As you might expect from New World, The Philadelphia Experiment doesn’t exactly boast lavish spectacle and a sumptuous budget, but Raffill, aided by cinematographer Dick Bush (various Hammers and Ken Russells as well as Phase IV) ensures the picture doesn’t overstretch itself. The experiment (side-) effects, utilising negative images, get the idea of a breach in dimensions across effectively, while the time tunnel realisation of hyperspace does everything it needs to.

The main narrative begins once David (Michael Paré, somewhere between Sly Stallone and Joey Tribiani) and Jim (Bobby DiCico) leap overboard from the Eldridge and arrive in 1983. There, Dr Longstreet (Eric Christmas) is rendering a deserted desert town invisible, and in so doing has created an unstable link between the time periods (“We opened up a hole, Barney.

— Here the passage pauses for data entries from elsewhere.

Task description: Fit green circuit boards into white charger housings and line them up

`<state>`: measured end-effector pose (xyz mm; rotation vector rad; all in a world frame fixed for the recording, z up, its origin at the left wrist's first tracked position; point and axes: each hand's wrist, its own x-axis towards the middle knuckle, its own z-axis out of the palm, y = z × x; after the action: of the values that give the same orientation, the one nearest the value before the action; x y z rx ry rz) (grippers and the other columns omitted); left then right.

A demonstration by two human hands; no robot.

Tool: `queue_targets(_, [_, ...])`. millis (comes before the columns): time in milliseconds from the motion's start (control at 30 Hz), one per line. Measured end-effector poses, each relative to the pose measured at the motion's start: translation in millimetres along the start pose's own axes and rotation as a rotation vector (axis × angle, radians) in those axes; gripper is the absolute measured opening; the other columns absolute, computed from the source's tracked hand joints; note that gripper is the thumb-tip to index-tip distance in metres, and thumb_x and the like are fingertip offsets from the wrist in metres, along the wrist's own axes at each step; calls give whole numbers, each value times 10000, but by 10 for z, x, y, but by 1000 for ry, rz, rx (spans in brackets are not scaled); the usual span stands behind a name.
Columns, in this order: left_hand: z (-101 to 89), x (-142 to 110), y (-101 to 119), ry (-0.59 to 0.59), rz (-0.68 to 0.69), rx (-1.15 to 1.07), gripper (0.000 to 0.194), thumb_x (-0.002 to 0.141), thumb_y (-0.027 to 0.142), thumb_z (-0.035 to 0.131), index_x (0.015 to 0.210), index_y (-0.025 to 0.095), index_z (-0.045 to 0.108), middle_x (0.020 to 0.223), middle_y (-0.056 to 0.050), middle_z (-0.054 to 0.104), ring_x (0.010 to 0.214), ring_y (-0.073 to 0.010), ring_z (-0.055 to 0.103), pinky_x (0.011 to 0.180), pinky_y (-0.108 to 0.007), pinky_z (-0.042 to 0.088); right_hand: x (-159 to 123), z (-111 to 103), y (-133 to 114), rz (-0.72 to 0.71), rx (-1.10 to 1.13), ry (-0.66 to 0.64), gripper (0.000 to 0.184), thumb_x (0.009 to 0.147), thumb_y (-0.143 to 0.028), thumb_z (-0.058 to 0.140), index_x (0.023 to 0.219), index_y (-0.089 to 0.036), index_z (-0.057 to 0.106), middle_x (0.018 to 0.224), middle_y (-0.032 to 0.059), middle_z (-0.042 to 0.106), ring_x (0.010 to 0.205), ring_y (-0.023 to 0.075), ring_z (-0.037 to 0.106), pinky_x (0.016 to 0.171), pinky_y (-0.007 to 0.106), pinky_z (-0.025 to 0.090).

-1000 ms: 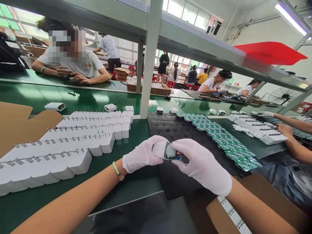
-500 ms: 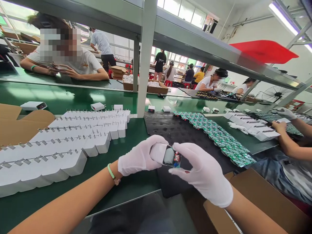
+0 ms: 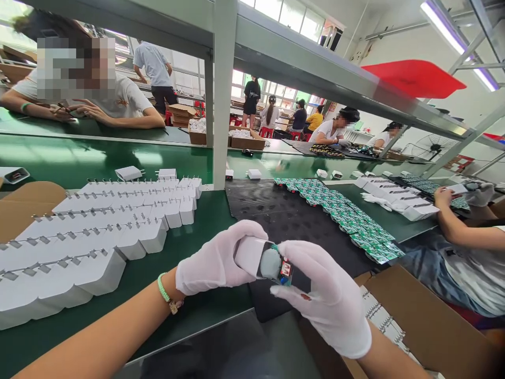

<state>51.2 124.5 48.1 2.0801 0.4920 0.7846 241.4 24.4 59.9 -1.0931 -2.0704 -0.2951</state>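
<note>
1. One left hand [image 3: 221, 258], fabric-gloved, clamped on one boxy white case [image 3: 248, 256]
2. One right hand [image 3: 331, 295], gloved, pinching one lumpy board [image 3: 276, 266], partly inside the case, above one black mat [image 3: 256, 200]
3. Left: rows of plugs [image 3: 106, 242]

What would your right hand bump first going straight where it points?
The right hand would probably bump the circuit board sticking out of the white casing in the left hand, though depth is unclear.
</note>
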Motion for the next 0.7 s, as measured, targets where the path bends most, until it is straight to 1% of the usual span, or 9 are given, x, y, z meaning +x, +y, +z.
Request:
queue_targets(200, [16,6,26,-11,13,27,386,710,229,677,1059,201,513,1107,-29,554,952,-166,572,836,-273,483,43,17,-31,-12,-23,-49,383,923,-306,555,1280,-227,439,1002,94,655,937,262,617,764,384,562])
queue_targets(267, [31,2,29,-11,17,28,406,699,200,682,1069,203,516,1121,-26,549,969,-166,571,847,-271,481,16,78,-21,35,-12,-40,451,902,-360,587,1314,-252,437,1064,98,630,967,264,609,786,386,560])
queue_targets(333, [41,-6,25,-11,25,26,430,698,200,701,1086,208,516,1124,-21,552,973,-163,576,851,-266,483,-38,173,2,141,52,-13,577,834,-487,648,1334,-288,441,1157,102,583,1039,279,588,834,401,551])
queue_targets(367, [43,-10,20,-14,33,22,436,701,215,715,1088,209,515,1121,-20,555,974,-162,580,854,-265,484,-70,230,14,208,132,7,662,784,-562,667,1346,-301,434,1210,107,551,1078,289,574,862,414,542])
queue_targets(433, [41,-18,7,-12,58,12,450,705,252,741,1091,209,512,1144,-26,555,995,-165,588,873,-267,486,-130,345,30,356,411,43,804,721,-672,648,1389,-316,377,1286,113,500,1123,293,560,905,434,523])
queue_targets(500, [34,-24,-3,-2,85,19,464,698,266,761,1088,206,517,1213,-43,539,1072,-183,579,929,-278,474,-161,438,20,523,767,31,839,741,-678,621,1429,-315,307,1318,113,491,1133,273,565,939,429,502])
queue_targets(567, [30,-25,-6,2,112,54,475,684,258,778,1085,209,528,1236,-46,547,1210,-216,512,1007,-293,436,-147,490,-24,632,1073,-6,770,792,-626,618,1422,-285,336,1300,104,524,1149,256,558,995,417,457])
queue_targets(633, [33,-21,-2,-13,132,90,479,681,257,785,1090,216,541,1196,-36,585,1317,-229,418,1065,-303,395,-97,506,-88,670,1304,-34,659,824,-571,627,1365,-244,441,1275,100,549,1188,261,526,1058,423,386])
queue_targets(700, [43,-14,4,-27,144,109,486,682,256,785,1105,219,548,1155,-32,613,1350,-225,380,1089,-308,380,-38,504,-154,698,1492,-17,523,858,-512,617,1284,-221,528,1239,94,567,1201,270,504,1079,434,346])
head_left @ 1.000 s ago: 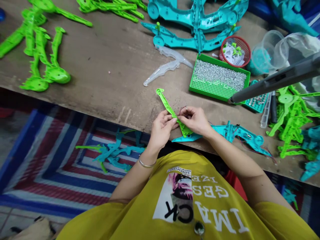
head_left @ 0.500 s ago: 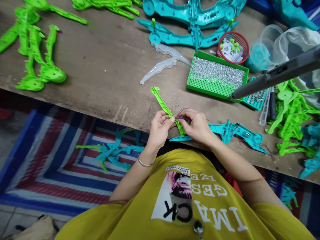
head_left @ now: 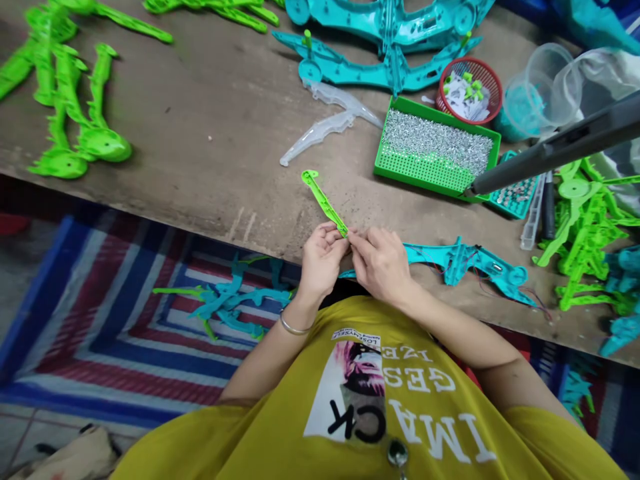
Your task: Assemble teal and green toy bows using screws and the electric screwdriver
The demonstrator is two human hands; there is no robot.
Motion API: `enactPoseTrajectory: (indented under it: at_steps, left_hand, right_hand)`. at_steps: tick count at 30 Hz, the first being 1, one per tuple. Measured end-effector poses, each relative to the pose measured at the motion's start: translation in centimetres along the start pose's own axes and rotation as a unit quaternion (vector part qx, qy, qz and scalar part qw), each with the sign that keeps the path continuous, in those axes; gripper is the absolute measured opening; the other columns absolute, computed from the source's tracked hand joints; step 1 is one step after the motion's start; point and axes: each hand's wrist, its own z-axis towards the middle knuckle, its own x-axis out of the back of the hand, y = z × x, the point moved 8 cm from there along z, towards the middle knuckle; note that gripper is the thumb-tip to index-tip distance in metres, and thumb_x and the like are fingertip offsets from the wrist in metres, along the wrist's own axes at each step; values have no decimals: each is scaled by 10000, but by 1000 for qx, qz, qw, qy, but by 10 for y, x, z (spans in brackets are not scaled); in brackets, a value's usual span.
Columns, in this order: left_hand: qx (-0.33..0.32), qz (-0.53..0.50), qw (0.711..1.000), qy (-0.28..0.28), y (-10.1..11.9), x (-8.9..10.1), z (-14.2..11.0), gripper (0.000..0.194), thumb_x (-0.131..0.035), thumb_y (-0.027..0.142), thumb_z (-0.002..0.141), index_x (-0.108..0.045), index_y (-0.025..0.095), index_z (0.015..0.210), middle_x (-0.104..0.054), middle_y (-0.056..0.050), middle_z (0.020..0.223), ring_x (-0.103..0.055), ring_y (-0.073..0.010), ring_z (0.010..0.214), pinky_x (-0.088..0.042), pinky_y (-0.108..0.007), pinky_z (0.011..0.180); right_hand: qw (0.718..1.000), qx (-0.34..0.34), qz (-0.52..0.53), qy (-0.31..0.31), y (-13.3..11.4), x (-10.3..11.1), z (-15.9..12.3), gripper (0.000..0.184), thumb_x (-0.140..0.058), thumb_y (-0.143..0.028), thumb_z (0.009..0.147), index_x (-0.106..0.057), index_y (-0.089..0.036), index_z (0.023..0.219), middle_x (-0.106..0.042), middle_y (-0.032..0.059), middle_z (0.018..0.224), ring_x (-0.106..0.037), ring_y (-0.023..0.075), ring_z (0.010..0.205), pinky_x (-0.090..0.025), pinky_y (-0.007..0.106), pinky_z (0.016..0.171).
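A narrow bright-green plastic arm (head_left: 323, 200), hollow and ribbed along its inside, slants up and away from my hands. My left hand (head_left: 323, 259) is closed round its lower part, thumb on top. Pressed close beside it, my right hand (head_left: 380, 263) pinches at the same spot; its fingers cover the arm's lower end and most of the thin wires there. Under and beyond my right hand lies a curved teal plastic frame (head_left: 456, 263) at the table's near edge. Thin dark-red wires (head_left: 537, 303) trail from its right end.
A green tray (head_left: 400, 167) of small screws stands ahead, beside a red basket (head_left: 470, 90). A dark tool shaft (head_left: 540, 150) slants in from the right. Clear plastic pieces (head_left: 320, 137), teal frames (head_left: 350, 67) and piles of green parts (head_left: 575, 227) lie around.
My right hand has shifted slightly left, closer to my left hand, and now covers the green arm's lower end. The wire loop above the fingers is no longer visible.
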Motion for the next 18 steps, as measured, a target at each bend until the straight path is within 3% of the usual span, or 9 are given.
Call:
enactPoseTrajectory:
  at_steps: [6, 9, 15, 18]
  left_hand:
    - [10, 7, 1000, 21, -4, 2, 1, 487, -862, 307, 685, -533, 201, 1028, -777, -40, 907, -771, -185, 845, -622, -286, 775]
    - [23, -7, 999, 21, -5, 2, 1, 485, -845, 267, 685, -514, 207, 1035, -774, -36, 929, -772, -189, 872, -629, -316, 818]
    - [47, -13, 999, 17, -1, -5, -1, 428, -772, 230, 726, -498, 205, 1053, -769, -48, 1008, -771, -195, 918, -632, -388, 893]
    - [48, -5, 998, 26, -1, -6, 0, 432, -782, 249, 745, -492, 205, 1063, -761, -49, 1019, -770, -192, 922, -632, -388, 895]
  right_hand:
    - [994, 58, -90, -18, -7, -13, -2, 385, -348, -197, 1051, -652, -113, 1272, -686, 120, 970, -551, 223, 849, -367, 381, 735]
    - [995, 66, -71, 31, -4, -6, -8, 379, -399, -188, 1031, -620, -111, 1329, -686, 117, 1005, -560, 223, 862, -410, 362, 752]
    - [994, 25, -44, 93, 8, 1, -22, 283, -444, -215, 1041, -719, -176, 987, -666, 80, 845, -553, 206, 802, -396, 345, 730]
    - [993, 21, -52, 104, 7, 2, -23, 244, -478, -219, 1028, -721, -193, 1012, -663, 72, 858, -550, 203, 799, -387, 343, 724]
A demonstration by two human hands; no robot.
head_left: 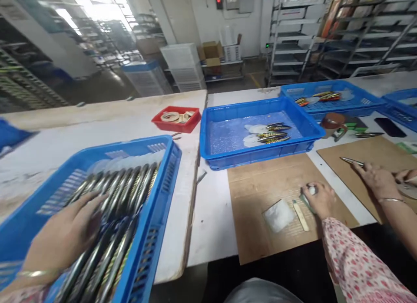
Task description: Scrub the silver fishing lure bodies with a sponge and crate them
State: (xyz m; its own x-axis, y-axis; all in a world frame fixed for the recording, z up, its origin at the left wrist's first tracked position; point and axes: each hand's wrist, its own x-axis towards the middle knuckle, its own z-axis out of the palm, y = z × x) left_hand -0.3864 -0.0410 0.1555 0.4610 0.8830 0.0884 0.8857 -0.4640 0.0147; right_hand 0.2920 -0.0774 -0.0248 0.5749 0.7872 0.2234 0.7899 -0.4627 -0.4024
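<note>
My left hand (63, 238) reaches over the blue basket (177, 157) on the left, fingers stretched out on the rows of dark, shiny fishing lures (124, 190); its thumb is partly hidden. Over the cardboard sheet (254, 233), my right hand (321, 199) has its fingers closed round a small white thing (312, 190). A green-edged flat piece (306, 203) shows just under those fingers. Beside it lie a pale flat stick (301, 215) with a dark tip and a folded white cloth or pad (279, 215).
A blue tray (260, 154) with several lures stands ahead, beside a red tray (176, 126) of tape rolls. On the right, a co-worker's hand (379, 181) touches a lure (352, 161) on another cardboard sheet. A brown mug (332, 123) and a phone (390, 126) are behind it.
</note>
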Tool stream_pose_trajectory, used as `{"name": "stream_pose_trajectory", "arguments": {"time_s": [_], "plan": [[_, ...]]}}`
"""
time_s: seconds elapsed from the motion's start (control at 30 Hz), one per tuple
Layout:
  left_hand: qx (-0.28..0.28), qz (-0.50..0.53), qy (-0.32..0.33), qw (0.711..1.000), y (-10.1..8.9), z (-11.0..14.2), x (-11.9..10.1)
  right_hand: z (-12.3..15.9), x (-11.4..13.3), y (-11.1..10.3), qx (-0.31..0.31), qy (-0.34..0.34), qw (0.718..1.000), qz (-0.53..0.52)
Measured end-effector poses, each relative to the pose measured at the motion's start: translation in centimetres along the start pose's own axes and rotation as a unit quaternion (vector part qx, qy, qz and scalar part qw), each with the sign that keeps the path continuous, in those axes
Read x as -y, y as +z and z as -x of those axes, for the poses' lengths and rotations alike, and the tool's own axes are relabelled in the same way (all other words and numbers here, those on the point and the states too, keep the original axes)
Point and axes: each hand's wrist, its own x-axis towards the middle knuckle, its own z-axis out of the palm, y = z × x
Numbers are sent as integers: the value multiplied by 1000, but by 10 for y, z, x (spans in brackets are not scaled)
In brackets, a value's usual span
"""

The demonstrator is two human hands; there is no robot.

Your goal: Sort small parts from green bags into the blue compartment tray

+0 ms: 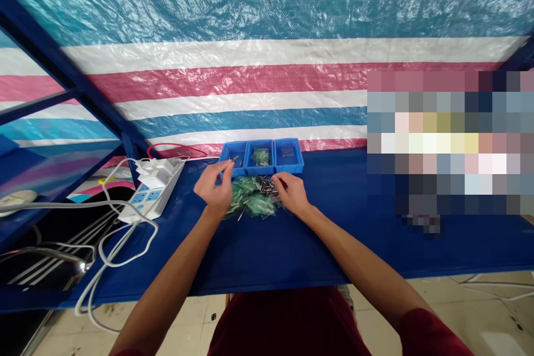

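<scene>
The left hand (214, 188), fingertips apparently pinching a small metallic piece (235, 159), is at the leftmost of three blue plastic trays (260, 170). The right hand (293, 193) is nearer the slim silvery pins (267, 184), its grip unclear; they point variously, heaped with translucent green packets (263, 206) between the hands. The blue bench (267, 261) stretches rightward and to its front edge.

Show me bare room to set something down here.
The tabletop is bare between the forearms, on the body side of the greenish pile, and right of the blue bins and right hand, up to the blurred area. It is crowded at the pile and, at left, around the power strip and cables.
</scene>
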Motion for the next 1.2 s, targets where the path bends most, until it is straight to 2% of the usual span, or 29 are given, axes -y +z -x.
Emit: {"name": "stream_pose_trajectory", "arguments": {"time_s": [0.03,0.1,0.17,0.27,0.33,0.47,0.53,0.63,0.7,0.8,0.9,1.2], "plan": [[27,-35,-20,999,0,-4,7,0,0,0,1,1,1000,0],[126,-101,-48,986,1,-10,18,0,0,1,0,4,1000,2],[190,-133,-69,970,2,-13,23,0,-1,1,-1,5,1000,6],[266,-96,-65,957,4,-11,20,-1,-2,1,4,1,1000,14],[336,-44,-21,941,5,-7,14,-1,-4,1,6,5,1000,22],[460,29,64,885,6,-1,6,-1,-6,2,14,9,999,32],[512,55,64,855,4,-2,2,-1,-6,2,14,7,999,33],[608,105,42,786,-2,-7,-7,-1,-7,2,12,8,999,31],[647,112,38,753,-6,-9,-13,-1,-7,2,15,11,999,29],[671,99,43,734,-8,-9,-19,-1,-8,2,19,13,999,31],[670,89,51,735,-7,-7,-17,-1,-7,2,18,14,999,30],[581,142,89,797,-1,-4,-2,-1,-5,0,23,18,999,28]]}}
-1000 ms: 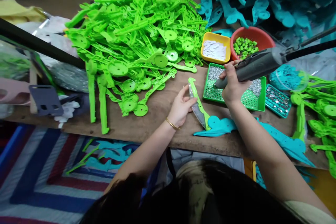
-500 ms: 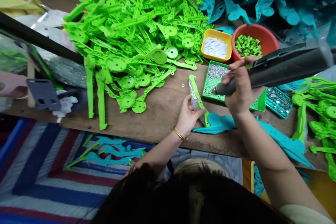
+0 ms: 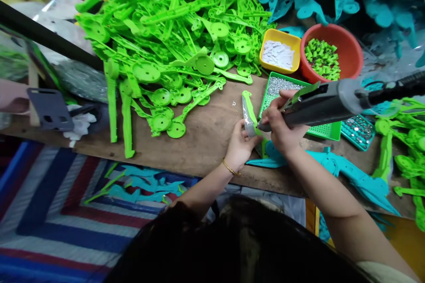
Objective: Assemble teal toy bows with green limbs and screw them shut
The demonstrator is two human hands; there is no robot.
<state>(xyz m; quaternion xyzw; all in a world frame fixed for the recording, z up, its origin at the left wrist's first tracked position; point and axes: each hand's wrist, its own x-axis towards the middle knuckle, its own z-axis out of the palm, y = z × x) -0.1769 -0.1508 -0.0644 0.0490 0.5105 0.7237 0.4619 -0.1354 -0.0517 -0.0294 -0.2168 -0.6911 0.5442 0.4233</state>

We opened it up, and it stayed open”). David and Jim engage in some pretty basic culture-clash antics, with a wasted Nancy Allen in tow and Jim suffering the worst fallout from their experience. Before long David, having eluded the military, opts to confront Longstreet, and from there it’s a short hop to persuading the sailor to go back and shut down the generator. There are solid bones for a climax there, but they needed finessing and greater intrigue.

If the premise is the star, it isn’t done any favours by bland leads. Despite attempts to prove himself otherwise, Paré was never able to break out from being something of a B-list, more photogenic Stallone. Christmas is good value, though, as is Stephen Tobolowsky in a very early role. Best of the bunch is probably Louis Latham as the older Pamela, emoting with a degree of depth and sincerity on meeting David again that suggests a more resonant take on the material.

One might testify to Raffill getting the drop on the following year’s Back to the Future with the “Reagan is President?” gags, but I’m sure they were percolating in similar form in a variety of places prior to this. It’s so long since I last saw the movie, I caught myself wondering if they dispensed with the memorably grisly sight of sailors fused to the bulkheads, and that the Berlitz book was the first time I’d encountered it. But no, they are there, saved for last.

The Philadelphia Experiment might have laid a claim as ideal fare for a big-budget remake, one that takes or leaves the Montauk side as it deems necessary (taking it would inevitably give rise to controversy, what with the muddied reps of those claiming involvement). That is, if the material didn’t already seem to have been over-plundered at this point, with both a 1993 sequel and a SyFy version in 2012. Perhaps it is best preserved where it is, as part of the early-80s glut of genre fare, hanging on by a slender thread to ’70s imaginings of less tangible and more mysterious, occult versions of history.